_About this exercise_:
Go line by line through the data below and count those with the string "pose". Give the number only.

_Given material_:

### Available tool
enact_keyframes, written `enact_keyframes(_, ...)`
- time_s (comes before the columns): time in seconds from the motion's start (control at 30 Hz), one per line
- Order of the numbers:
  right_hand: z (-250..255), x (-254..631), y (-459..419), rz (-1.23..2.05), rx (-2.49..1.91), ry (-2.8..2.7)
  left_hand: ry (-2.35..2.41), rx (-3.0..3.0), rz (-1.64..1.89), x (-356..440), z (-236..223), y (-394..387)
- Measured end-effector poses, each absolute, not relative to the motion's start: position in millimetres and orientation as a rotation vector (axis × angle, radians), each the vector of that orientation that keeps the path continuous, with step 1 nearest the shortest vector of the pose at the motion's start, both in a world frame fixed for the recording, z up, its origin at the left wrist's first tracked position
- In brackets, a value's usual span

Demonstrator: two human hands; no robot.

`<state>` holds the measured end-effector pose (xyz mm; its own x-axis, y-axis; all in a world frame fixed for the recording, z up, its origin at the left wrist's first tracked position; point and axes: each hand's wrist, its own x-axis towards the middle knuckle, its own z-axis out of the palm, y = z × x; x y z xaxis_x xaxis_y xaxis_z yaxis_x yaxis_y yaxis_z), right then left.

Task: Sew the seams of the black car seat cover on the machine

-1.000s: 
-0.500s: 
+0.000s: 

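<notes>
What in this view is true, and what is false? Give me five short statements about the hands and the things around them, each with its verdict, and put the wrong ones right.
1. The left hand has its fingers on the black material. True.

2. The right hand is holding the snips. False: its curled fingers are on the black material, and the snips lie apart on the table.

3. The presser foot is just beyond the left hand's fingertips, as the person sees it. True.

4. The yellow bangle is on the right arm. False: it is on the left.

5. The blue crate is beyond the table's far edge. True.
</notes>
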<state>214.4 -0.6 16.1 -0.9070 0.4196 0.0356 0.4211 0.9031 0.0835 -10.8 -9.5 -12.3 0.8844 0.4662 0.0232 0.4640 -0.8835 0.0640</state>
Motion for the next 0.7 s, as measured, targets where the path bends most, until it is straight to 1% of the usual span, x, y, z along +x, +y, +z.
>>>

_The answer_:
2